= What the task asks =
For each line of the data below, copy it if it holds the word "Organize".

= Data listing =
»»
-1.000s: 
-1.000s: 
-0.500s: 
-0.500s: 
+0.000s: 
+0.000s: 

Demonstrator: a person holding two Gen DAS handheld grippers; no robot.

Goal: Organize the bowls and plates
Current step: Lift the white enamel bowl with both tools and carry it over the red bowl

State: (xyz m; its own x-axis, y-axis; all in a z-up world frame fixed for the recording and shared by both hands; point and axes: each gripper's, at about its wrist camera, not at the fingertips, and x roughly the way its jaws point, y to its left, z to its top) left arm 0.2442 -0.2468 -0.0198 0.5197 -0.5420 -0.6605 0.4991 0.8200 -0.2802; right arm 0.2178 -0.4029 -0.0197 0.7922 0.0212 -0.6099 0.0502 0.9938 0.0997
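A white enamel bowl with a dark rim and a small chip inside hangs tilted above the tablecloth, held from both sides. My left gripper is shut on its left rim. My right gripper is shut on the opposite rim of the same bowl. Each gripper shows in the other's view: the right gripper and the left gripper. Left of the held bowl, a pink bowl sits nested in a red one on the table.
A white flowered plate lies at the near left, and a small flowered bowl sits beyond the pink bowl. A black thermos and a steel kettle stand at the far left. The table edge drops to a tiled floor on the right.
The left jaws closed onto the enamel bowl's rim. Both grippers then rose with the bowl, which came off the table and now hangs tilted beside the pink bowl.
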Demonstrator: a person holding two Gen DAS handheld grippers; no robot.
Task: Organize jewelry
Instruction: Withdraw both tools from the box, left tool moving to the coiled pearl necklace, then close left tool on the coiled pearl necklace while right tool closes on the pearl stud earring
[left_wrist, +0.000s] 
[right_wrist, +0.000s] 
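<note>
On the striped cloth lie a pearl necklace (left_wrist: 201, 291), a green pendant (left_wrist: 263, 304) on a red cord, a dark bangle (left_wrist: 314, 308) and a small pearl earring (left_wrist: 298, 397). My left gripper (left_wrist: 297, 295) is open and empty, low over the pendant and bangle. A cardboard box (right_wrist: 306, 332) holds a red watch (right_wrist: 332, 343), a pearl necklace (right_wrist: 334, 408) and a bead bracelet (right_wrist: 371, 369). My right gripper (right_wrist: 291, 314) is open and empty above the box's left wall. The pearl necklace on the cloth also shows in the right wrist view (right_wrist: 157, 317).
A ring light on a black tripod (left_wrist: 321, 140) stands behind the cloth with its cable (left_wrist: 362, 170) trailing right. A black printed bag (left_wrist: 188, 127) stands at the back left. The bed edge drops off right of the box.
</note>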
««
= Result below =
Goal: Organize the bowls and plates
Task: Organize jewelry

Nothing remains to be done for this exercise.